TASK DESCRIPTION:
Please copy the listing below in its entirety, without alteration.

STORED DATA:

☆ ☆ ☆ ☆

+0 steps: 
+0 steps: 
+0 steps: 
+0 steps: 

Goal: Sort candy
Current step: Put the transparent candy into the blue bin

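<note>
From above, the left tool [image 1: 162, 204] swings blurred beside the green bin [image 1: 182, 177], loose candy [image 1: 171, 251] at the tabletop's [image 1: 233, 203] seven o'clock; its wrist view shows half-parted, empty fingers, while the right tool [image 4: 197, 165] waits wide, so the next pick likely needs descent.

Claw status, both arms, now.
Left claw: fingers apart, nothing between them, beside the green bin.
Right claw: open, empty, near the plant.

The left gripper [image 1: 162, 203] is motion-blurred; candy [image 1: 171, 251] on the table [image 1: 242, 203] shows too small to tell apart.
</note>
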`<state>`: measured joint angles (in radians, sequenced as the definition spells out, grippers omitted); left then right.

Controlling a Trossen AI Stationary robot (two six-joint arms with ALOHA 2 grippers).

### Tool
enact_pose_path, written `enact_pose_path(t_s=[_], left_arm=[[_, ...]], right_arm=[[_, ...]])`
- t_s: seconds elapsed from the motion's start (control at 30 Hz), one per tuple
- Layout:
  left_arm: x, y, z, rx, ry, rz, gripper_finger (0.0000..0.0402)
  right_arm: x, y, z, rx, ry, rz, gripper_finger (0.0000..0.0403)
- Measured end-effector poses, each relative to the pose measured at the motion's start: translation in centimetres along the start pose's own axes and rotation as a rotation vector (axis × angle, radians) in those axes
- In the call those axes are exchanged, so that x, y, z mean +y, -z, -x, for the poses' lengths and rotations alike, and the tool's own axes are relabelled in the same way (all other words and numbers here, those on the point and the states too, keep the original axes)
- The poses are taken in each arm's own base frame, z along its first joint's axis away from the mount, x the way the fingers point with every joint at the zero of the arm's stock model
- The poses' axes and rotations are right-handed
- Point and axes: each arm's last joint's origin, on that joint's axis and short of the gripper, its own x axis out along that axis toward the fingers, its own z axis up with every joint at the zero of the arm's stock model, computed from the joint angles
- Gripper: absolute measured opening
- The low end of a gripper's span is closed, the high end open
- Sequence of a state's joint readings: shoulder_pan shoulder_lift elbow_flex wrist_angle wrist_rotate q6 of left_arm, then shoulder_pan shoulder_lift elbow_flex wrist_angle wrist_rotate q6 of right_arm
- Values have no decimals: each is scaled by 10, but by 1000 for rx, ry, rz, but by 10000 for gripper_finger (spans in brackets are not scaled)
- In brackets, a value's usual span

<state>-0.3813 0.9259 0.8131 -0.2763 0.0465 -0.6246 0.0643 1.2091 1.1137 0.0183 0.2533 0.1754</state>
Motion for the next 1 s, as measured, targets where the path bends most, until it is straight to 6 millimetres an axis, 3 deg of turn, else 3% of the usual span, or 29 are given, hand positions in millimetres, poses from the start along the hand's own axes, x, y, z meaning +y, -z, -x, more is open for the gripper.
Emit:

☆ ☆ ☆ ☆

THE ANSWER:
+0 steps: 
+0 steps: 
+0 steps: 
+0 steps: 

Goal: Sort candy
Current step: Put the transparent candy into the blue bin

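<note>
From above, the left tool [image 1: 162, 204] swings blurred beside the green bin [image 1: 182, 177], loose candy [image 1: 171, 251] at the tabletop's [image 1: 233, 203] seven o'clock; its wrist view shows half-parted, empty fingers, while the right tool [image 4: 197, 165] waits wide, so the next pick likely needs descent.

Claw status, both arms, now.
Left claw: fingers apart, nothing between them, beside the green bin.
Right claw: open, empty, near the plant.

The left gripper [image 1: 162, 203] is motion-blurred; candy [image 1: 171, 251] on the table [image 1: 242, 203] shows too small to tell apart.
</note>
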`<state>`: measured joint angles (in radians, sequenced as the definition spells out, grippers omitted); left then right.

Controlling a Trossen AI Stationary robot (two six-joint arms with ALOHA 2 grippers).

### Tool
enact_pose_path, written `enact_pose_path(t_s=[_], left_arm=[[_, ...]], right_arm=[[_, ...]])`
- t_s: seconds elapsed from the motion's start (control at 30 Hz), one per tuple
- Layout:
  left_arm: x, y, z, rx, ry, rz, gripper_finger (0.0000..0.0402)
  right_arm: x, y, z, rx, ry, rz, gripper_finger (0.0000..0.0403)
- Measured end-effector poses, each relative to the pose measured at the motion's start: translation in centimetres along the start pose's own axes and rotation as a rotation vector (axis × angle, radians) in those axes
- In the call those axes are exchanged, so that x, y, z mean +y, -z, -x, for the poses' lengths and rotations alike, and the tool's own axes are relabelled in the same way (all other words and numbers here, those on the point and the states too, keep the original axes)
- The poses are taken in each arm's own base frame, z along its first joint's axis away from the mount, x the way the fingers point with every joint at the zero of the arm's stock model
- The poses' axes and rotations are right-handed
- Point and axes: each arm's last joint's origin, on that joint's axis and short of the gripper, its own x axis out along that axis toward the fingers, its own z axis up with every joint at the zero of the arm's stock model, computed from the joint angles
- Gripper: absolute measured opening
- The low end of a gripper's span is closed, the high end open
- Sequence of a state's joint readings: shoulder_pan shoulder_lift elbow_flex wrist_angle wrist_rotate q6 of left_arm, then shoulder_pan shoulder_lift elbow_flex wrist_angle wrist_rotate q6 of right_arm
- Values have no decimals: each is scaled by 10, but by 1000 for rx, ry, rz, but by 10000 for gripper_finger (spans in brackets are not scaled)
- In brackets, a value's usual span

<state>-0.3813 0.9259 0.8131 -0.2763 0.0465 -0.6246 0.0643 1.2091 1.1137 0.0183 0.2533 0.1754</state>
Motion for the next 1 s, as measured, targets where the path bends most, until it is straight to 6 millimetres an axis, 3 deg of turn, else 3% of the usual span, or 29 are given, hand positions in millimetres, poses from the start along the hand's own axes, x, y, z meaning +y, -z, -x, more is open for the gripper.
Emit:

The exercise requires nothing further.